Task item ▸
What you write should be an exact repeat of the lines from the one with "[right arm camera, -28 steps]" through the final line below, minus the pictures.

#####

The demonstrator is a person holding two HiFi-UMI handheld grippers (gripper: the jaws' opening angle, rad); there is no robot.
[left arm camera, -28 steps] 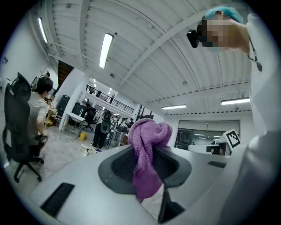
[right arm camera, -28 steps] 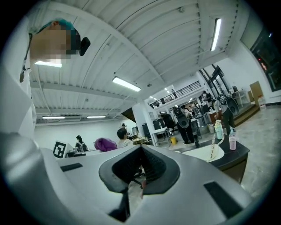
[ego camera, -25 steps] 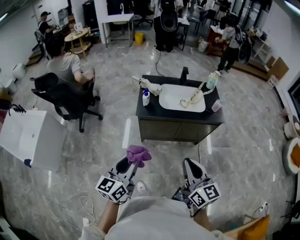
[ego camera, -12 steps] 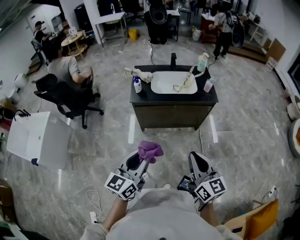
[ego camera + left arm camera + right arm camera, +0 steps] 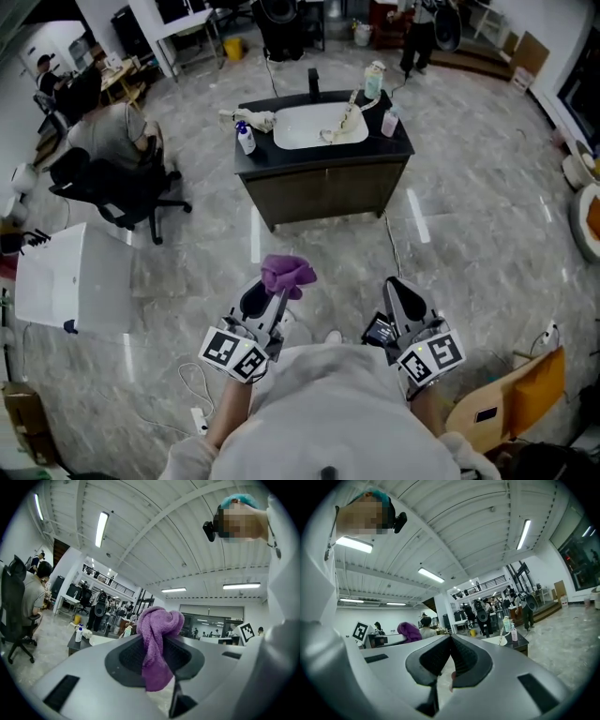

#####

Exercise answer ▸
[right arm camera, -28 steps] 
[ego camera, -25 steps] 
[ego camera, -12 steps] 
[ego camera + left arm camera + right arm camera, +0 steps] 

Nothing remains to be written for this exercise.